» YOUR GOAL
A word-for-word copy of the listing, free of images, is the expected answer.

» SOURCE MATERIAL

========================================================================

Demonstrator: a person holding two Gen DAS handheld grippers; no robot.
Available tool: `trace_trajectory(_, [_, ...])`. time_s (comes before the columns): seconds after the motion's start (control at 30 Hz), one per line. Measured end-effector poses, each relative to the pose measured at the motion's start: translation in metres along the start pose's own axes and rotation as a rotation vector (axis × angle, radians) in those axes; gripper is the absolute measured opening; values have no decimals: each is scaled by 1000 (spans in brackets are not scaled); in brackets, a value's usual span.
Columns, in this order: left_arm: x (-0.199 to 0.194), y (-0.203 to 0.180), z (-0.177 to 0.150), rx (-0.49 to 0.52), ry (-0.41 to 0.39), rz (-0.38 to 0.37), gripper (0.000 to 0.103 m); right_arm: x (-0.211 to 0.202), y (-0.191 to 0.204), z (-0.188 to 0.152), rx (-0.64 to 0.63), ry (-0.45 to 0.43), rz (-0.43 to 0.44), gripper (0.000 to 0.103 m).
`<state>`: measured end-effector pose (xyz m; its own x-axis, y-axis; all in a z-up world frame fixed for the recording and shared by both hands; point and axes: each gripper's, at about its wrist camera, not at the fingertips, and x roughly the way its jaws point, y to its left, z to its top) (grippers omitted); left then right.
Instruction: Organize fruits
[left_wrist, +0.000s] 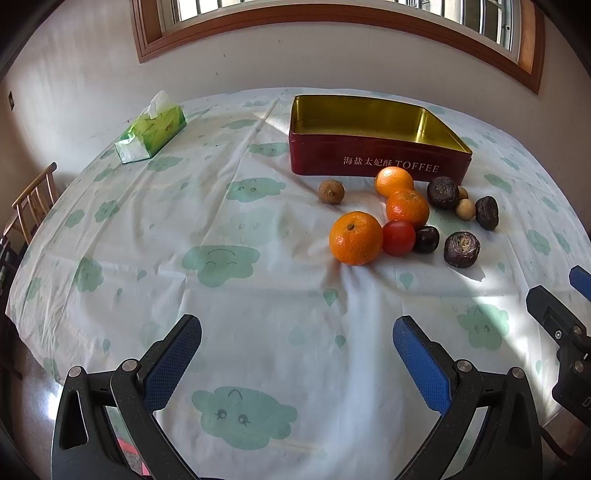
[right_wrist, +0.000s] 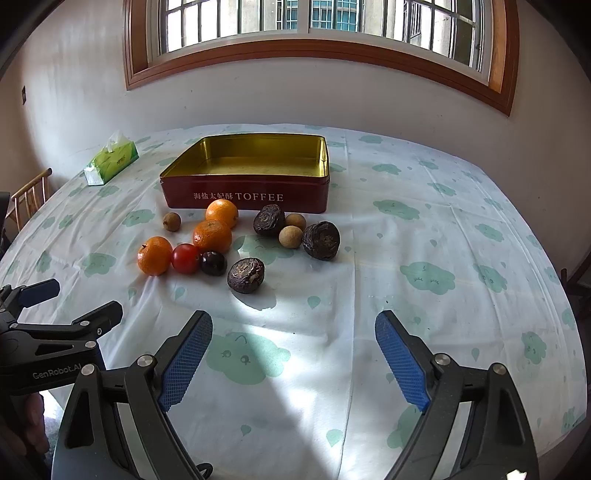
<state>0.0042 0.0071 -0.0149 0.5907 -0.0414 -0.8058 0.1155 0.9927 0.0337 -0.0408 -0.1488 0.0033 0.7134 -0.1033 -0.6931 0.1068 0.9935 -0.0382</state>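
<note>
A red toffee tin (left_wrist: 369, 162) (right_wrist: 251, 195) with a gold inside stands open and empty on the table. In front of it lie three mandarins, the nearest one (left_wrist: 355, 238) (right_wrist: 154, 256), a red tomato (left_wrist: 398, 237) (right_wrist: 185, 258), a dark cherry-like fruit (left_wrist: 426, 239) (right_wrist: 213, 263), three dark water chestnuts such as the near one (left_wrist: 461, 249) (right_wrist: 246, 275), and small brown longans (left_wrist: 331, 191) (right_wrist: 171, 221). My left gripper (left_wrist: 297, 328) is open over bare cloth, short of the fruit. My right gripper (right_wrist: 293, 325) is open too, near the closest chestnut.
A green tissue box (left_wrist: 151, 129) (right_wrist: 110, 160) sits at the far left of the table. A wooden chair (left_wrist: 33, 199) stands past the left edge. The wall and a window lie behind the table. The cloud-print tablecloth (right_wrist: 443, 240) stretches wide to the right.
</note>
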Motion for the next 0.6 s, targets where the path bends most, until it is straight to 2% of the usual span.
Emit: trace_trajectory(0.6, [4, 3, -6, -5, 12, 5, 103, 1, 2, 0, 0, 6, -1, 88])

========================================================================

» SOLUTION BELOW
Demonstrator: a person holding two Gen DAS handheld grippers; no robot.
Available tool: `trace_trajectory(_, [_, ...])`. time_s (comes before the columns): seconds after the motion's start (control at 30 Hz), one per line. Measured end-effector poses, each relative to the pose measured at the motion's start: translation in metres along the start pose's own axes and rotation as a rotation vector (axis × angle, radians) in those axes; gripper is the absolute measured opening; values have no decimals: each is scaled by 1000 (spans in brackets are not scaled); in brackets, a value's usual span.
Columns, in this order: left_arm: x (-0.199 to 0.194), y (-0.203 to 0.180), z (-0.177 to 0.150), rx (-0.49 to 0.52), ry (-0.41 to 0.39), rz (-0.38 to 0.37), gripper (0.000 to 0.103 m); right_arm: x (-0.211 to 0.202), y (-0.191 to 0.204), z (-0.188 to 0.152), rx (-0.64 to 0.63), ry (-0.45 to 0.43), rz (-0.43 to 0.44), gripper (0.000 to 0.103 m).
`<state>`: measured end-effector pose (xyz m; its own x-axis, y-axis; all in a z-up world frame fixed for the recording and shared by both hands; point and axes: each gripper's, at about its wrist camera, not at the fingertips, and x roughly the way its jaws point, y to its left, z to its top) (grippers omitted); left then right.
Instruction: Organize fruits
[left_wrist, +0.000s] 
[right_wrist, +0.000s] 
<state>0.0042 0.0071 -0.0149 0.5907 -0.0414 -0.8058 0.1155 0.9927 0.0337 -0.0408 -0.1488 0.0033 0.7134 -0.1033 -0.6931 0.1068 0.9935 -0.0382</state>
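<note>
A red toffee tin (left_wrist: 369, 162) (right_wrist: 251, 195) with a gold inside stands open and empty on the table. In front of it lie three mandarins, the nearest one (left_wrist: 355, 238) (right_wrist: 154, 256), a red tomato (left_wrist: 398, 237) (right_wrist: 185, 258), a dark cherry-like fruit (left_wrist: 426, 239) (right_wrist: 213, 263), three dark water chestnuts such as the near one (left_wrist: 461, 249) (right_wrist: 246, 275), and small brown longans (left_wrist: 331, 191) (right_wrist: 171, 221). My left gripper (left_wrist: 297, 328) is open over bare cloth, short of the fruit. My right gripper (right_wrist: 293, 325) is open too, near the closest chestnut.
A green tissue box (left_wrist: 151, 129) (right_wrist: 110, 160) sits at the far left of the table. A wooden chair (left_wrist: 33, 199) stands past the left edge. The wall and a window lie behind the table. The cloud-print tablecloth (right_wrist: 443, 240) stretches wide to the right.
</note>
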Motion for the next 0.6 s, targets where the path bends most, until it is straight to 2% of the usual span.
Emit: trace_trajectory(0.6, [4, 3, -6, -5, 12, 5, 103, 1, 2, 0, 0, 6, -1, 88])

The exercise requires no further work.